According to the study, among 146,644 patient encounters before the intervention, 3.6% included a syphilis test, compared with 24.4% of 153,007 encounters after the program was put in place. As a result, the number of presumed active syphilis infection cases (PAI) increased from 161 (3.1% of patients screened) to 624 (1.7%), a 288% change.

The researchers reported that although men had higher odds for diagnosis, the gap between sexes narrowed after the intervention — which led to an increase in female patients with PAI from 25.6% to 42.5% “despite no change in the proportion of females screened.”

There was also a significant increase in the number of pregnant women who were screened for syphilis after the intervention, from 5.9% of 4,579 to 49.9% of 4,129, and in the number of diagnoses, from two cases to 15, according to the study.

We asked Carolyn Deal, MD, chief of the Enteric and Sexually Transmitted Infections Branch at the National Institute of Allergy and Infectious Diseases, about what the findings suggest as the U.S. battles rising syphilis rates.

Deal was not involved with the research, although it was funded by the NIAID. Her answers have been edited for clarity and length.

Healio: Were you surprised that so many people who were offered a test in the ED would say yes?

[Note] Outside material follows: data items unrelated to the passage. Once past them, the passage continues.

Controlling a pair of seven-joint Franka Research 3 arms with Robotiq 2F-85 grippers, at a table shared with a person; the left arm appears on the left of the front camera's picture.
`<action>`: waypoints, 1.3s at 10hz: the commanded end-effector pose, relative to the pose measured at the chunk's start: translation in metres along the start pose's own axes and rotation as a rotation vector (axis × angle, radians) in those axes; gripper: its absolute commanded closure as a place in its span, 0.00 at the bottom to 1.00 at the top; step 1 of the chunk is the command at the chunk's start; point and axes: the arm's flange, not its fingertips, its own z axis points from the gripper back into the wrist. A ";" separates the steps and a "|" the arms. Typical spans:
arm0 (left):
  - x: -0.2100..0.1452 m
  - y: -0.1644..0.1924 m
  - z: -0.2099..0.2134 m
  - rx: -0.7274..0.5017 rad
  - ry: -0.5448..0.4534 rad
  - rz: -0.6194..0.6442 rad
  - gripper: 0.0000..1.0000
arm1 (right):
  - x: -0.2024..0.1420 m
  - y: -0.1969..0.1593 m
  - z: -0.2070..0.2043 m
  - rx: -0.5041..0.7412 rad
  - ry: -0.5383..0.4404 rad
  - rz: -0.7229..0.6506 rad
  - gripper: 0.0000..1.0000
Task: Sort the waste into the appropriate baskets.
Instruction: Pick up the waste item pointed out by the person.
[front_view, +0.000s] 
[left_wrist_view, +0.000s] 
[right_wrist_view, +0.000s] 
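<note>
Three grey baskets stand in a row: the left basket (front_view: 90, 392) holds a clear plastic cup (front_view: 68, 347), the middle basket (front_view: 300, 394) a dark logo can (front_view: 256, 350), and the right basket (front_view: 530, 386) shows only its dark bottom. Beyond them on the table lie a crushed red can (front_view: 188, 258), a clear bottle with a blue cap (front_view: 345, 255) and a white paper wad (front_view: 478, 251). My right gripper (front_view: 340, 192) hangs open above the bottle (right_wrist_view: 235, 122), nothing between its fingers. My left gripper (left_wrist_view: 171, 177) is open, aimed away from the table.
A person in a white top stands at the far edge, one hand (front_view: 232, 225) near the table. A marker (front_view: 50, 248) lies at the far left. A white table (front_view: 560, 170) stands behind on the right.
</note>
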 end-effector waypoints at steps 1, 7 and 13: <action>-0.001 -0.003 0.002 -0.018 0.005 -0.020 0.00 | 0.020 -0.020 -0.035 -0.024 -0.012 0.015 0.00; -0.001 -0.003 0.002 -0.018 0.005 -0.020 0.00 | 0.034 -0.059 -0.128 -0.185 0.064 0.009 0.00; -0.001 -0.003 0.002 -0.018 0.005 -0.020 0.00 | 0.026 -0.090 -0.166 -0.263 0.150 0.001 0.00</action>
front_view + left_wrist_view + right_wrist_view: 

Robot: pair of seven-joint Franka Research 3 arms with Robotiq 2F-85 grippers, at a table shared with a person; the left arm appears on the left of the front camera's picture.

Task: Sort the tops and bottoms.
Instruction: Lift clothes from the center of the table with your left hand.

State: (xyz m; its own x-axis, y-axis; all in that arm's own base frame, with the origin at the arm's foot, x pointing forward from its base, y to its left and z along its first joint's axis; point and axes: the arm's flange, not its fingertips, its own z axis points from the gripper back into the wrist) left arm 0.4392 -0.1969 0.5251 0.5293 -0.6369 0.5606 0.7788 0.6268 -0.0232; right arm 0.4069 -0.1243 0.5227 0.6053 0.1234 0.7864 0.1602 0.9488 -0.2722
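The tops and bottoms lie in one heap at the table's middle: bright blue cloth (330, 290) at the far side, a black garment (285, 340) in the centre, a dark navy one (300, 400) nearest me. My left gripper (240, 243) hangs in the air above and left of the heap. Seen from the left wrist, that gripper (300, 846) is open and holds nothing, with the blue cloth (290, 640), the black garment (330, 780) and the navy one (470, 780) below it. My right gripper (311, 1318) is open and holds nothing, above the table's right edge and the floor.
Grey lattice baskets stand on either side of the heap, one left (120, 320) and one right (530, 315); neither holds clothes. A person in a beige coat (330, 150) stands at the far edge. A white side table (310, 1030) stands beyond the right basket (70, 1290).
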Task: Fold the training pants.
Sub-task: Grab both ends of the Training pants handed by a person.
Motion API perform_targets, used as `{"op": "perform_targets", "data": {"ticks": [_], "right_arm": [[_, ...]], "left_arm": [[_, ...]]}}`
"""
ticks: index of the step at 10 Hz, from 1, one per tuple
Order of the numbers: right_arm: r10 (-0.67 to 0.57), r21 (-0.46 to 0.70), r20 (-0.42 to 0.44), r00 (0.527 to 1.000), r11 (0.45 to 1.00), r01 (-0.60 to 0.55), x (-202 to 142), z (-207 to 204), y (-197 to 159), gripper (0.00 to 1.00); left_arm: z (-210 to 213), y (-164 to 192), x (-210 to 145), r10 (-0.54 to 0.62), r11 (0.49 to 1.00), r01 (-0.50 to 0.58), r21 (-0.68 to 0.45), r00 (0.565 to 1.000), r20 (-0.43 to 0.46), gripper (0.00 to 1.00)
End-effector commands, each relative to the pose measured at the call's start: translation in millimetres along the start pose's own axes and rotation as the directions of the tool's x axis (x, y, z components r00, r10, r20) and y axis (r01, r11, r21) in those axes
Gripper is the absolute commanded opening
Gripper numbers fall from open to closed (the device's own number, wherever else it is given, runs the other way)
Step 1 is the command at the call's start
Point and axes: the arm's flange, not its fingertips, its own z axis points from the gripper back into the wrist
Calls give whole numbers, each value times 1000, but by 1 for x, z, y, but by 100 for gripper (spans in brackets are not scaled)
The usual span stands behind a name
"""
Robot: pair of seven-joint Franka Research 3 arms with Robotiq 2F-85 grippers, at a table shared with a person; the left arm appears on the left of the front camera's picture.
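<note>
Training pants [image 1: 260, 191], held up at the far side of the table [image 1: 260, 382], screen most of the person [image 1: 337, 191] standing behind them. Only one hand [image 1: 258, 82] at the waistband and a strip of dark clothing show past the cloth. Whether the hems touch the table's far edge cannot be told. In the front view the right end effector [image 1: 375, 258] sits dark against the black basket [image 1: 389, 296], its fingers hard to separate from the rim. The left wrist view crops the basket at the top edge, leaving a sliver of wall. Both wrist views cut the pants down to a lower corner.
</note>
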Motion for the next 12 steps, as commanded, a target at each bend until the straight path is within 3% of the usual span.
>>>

Carolyn Deal: I wouldn’t say that I’m surprised that many people who are offered a screening opportunity would be happy to have that opportunity. Patients in this study were flagged in their electronic health record to be informed that they were designated for screening, and it was an opt-out study. Many people probably were not aware that they were at risk and probably appreciated the information.

Healio: Based on the significant increase in syphilis and congenital syphilis in the United States in the last few years, should other hospitals or health care facilities consider this strategy?

Deal: This is a subject that is now being discussed and being considered by many people in the medical and public health communities, including the association of emergency room physicians.

Healio: What inspired this intervention?

Deal: This was an investigator-initiated study that was funded by NIAID. When you think about it, clinicians — particularly in the ED settings — are pressed for time and are not necessarily thinking about STI screening when someone comes in for an unrelated medical issue. This study was designed to see whether opt-out screening — if it becomes part of the ED routine — could increase detection of syphilis. What they saw was that syphilis detection increased, and this may improve the odds that asymptomatic individuals receive treatment, which hopefully decreases the onward transmission of syphilis.

Healio: What is the main takeaway for clinicians?

Deal: In STD clinics, of course, people think about screening for syphilis. But in a lot of health care settings, such as EDs, they may not. So this study is very informative for ED physicians who may want to consider offering syphilis screenings to at-risk patients.